** WORK TO BE COMPLETED **
Would you return, word for word, the lines of the data below from the line with "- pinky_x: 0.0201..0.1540" through the line with "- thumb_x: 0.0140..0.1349", and no others?

** RAW DATA **

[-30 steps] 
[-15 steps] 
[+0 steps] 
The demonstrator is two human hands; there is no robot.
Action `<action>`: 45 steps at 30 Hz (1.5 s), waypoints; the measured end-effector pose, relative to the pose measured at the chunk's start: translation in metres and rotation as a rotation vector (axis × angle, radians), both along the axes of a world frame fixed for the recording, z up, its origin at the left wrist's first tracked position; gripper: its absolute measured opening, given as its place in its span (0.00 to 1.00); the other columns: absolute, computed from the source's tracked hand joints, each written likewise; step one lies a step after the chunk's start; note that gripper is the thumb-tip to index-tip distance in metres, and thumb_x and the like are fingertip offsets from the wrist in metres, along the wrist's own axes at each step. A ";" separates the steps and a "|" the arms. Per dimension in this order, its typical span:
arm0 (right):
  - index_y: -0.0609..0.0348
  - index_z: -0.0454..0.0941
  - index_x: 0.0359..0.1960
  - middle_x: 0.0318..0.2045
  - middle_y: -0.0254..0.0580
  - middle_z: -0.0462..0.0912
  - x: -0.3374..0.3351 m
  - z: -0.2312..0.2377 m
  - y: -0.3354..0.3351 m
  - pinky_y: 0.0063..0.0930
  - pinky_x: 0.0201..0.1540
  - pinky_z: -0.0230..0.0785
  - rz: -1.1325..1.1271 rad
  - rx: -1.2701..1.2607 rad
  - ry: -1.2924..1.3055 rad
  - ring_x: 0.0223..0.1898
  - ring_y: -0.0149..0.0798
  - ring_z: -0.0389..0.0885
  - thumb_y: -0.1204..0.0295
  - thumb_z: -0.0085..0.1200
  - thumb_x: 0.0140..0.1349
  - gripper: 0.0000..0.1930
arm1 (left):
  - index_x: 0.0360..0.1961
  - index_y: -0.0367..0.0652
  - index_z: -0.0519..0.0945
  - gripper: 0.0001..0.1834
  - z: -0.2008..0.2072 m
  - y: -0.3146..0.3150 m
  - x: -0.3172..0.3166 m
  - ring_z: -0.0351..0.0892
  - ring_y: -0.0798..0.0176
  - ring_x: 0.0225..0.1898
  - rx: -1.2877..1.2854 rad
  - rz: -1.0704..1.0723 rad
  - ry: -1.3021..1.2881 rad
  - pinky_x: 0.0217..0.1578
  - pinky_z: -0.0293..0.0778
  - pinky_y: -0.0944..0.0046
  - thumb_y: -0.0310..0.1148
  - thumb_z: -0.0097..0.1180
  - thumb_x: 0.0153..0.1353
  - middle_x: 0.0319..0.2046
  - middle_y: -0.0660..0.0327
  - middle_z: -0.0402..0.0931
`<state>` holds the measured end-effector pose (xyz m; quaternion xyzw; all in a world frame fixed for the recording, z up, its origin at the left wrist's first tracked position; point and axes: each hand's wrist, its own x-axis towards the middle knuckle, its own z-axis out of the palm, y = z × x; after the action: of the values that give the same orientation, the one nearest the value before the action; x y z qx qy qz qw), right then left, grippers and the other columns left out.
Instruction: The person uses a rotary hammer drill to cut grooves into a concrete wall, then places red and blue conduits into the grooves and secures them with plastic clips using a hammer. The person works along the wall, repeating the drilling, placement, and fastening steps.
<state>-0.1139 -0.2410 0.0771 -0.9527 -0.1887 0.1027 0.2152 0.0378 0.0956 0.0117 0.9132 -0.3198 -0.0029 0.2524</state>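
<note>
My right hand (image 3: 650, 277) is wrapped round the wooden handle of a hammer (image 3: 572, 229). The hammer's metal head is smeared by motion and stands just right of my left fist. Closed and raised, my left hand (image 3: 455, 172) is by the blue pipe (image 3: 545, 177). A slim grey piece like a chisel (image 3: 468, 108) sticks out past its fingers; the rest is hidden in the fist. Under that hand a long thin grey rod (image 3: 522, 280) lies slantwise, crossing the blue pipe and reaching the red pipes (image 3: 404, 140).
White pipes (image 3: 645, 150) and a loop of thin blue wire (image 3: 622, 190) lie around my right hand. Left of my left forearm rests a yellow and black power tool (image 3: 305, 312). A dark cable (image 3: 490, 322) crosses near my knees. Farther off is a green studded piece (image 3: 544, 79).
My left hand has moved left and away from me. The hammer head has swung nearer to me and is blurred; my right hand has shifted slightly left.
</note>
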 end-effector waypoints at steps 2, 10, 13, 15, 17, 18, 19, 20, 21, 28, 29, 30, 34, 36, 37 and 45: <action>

** ANSWER AREA **
  - pinky_x: 0.0201..0.1540
  - pinky_z: -0.0230..0.0785
  - rz: -1.1325..1.1271 rad
  - rx: -1.2701..1.2607 rad
  - ry: -1.2924..1.3055 rad
  - ring_x: 0.0223..0.1898
  - ring_y: -0.0149..0.0798
  - ring_z: -0.0389..0.0885
  - thumb_y: -0.1204..0.0295
  - thumb_z: -0.0085..0.1200
  - thumb_x: 0.0140..0.1349

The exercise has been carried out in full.